The APFC IC pin names and their basic function Fig14A :

Pin #1 INV: Inverting input of the error amplifier. The data that rides the output voltage of the APFC per-regulator is applied to this pin through an external resistor-divider network mainly comprising of SMD resistors or a resistor network IC chip.

Pin #2 COMP: This is the output of the error amplifier. There's a compensation network (comprising of SMD components) that's placed between this pin and the INV (pin #1) so that the voltage control loop is stabilized and guarantee high power factor and very low total-harmonic-distortion (THD)

Pin #3 MULT: This is the main input to the multiplier function. This pin is tied to the rectified ac mains voltage by a resistor divider and produces the sinewave reference to the current loop.

Pin #4 CS: This is the input to the APFC IC's internal PWM comparator.
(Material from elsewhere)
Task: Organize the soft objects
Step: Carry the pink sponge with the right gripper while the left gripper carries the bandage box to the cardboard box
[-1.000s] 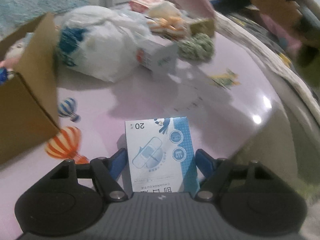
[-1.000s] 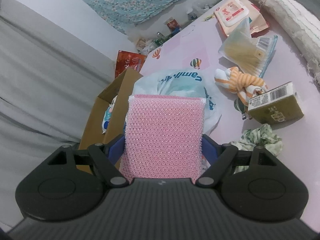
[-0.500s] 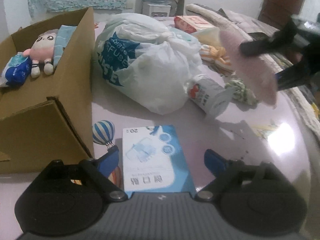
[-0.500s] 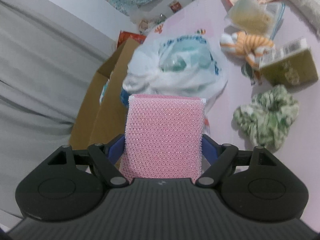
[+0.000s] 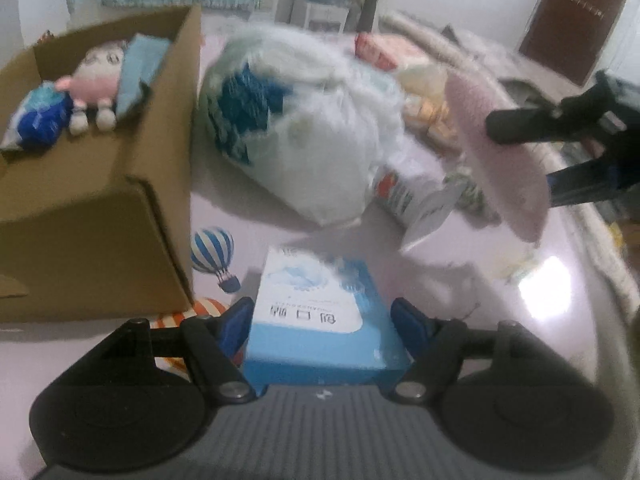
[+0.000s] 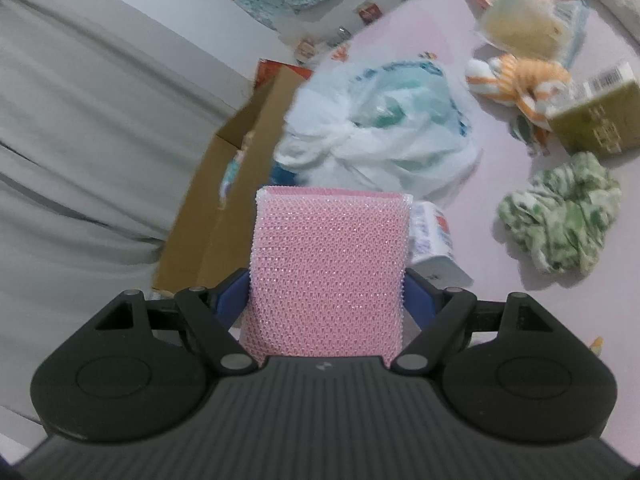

The current flowing into the buck/boost FET is sensed through a resistor. The final voltage is applied to this pin and then compared with an internal sinusoidal shaped reference signal generated by the APFC IC's internal multiplier function. This is to determine the buck/boost FET's turn-off time. As stated in previous pages most APFC IC's have an internal PWM function.

Pin #5 ZCD: This is the buck/boost inductors demagnetization sensing input for a transition-mode function (not all PFC IC's have a transition-mode feature). A negative current edge triggers the buck/boost FET turn-on time.

Pin #6 GND: This is the ground pin. Current return path for the signaling function of the IC and for its gate driver, any shorts to ground will hamper the APFC IC from starting-up and turning on.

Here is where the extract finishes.